_Task statement_
After finding the line with "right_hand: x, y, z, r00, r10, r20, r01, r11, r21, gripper" in the data below, set down exactly each line through the one with "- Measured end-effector", inclusive, and stop there.

_Dataset excerpt_
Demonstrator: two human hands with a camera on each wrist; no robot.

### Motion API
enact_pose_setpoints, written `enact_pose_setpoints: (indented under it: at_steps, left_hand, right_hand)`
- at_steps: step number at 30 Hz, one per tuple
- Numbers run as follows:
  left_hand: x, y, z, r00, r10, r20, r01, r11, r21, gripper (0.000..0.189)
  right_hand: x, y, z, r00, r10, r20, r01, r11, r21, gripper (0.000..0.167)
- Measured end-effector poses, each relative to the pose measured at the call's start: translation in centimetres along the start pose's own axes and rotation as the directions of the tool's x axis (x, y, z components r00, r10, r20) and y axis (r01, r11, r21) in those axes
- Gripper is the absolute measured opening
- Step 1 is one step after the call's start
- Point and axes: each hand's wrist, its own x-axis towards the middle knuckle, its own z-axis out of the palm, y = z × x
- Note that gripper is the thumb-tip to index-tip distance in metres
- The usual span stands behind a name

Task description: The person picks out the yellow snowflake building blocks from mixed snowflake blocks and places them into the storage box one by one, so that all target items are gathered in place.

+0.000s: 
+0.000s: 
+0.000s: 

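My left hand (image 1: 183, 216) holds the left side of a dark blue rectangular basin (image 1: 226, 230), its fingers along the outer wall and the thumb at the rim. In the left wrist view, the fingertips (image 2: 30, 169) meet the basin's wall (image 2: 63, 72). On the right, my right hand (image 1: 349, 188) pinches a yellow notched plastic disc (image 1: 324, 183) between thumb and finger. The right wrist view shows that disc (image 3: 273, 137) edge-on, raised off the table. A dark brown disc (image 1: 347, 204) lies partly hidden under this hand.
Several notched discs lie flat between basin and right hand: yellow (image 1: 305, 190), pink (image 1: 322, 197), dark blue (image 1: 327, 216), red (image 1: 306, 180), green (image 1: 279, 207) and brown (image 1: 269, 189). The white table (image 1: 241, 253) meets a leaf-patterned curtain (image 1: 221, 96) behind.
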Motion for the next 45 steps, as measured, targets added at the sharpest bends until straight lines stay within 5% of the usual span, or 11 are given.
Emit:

_Completed task_
  right_hand: x, y, z, r00, r10, r20, r01, r11, r21, gripper (0.000..0.167)
- Measured end-effector poses, each relative to the pose measured at the call's start: translation in centimetres along the start pose's own axes and rotation as the directions of the tool's x axis (x, y, z components r00, r10, r20) and y axis (r01, r11, r21) in those axes

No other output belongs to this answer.